● **Action item**
Could you copy every line from the material below in which "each" appears?

● **Given data**
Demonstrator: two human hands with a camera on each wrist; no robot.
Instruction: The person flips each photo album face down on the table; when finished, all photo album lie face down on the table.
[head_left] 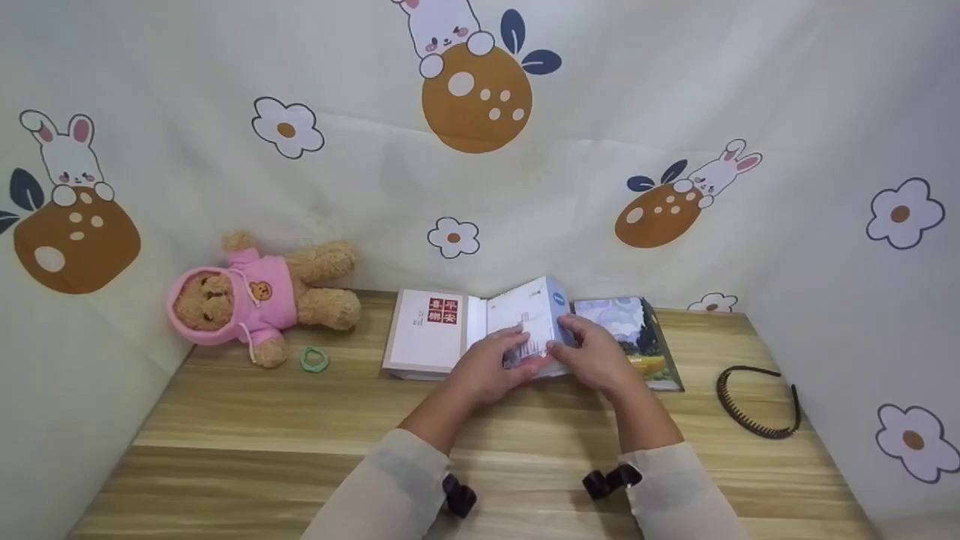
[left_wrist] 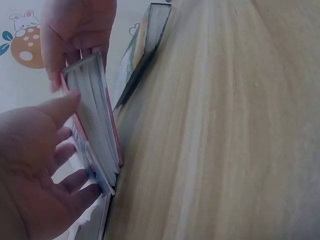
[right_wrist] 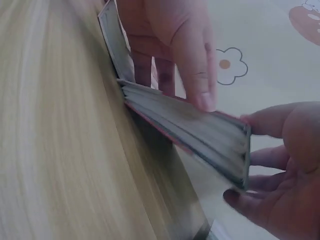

● **Solution to the problem**
Demonstrator: two human hands with a camera on each wrist; no robot.
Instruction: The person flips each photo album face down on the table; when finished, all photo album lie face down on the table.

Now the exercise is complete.